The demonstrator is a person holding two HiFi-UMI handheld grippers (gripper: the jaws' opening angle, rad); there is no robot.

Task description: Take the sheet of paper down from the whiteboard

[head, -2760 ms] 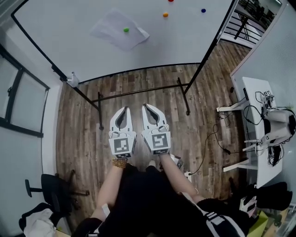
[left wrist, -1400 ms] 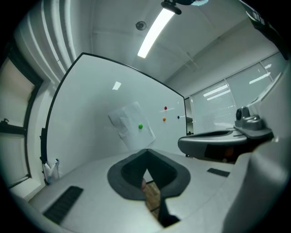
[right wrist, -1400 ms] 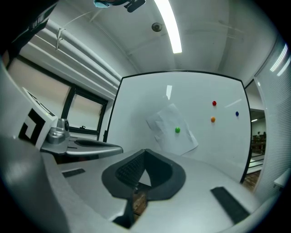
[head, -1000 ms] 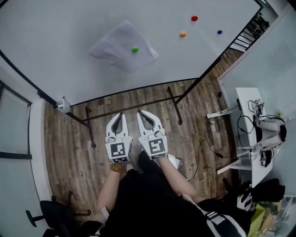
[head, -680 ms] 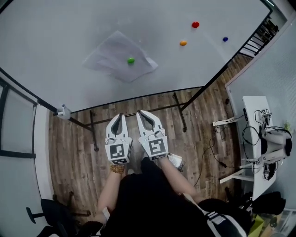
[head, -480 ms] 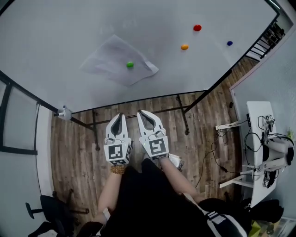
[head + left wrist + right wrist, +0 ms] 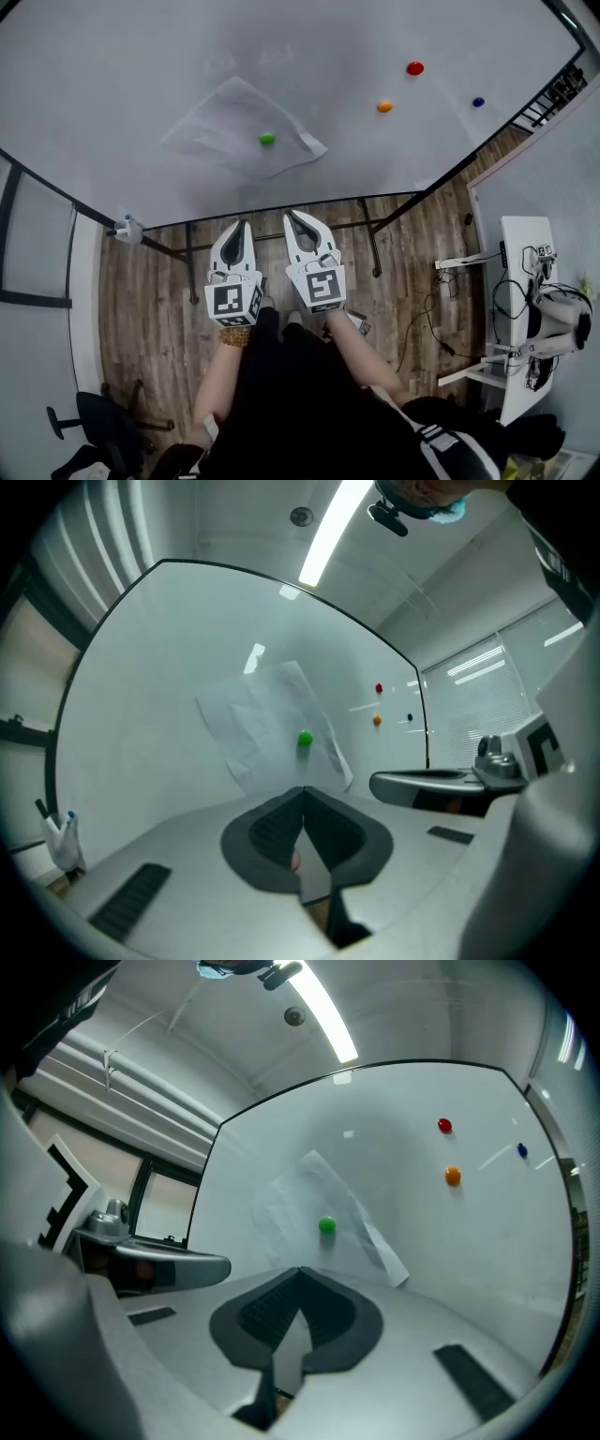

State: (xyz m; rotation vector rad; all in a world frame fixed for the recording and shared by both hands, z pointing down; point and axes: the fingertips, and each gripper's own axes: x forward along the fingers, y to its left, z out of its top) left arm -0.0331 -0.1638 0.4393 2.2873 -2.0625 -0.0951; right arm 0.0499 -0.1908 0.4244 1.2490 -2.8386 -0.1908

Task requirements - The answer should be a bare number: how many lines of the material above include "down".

Written answer - 2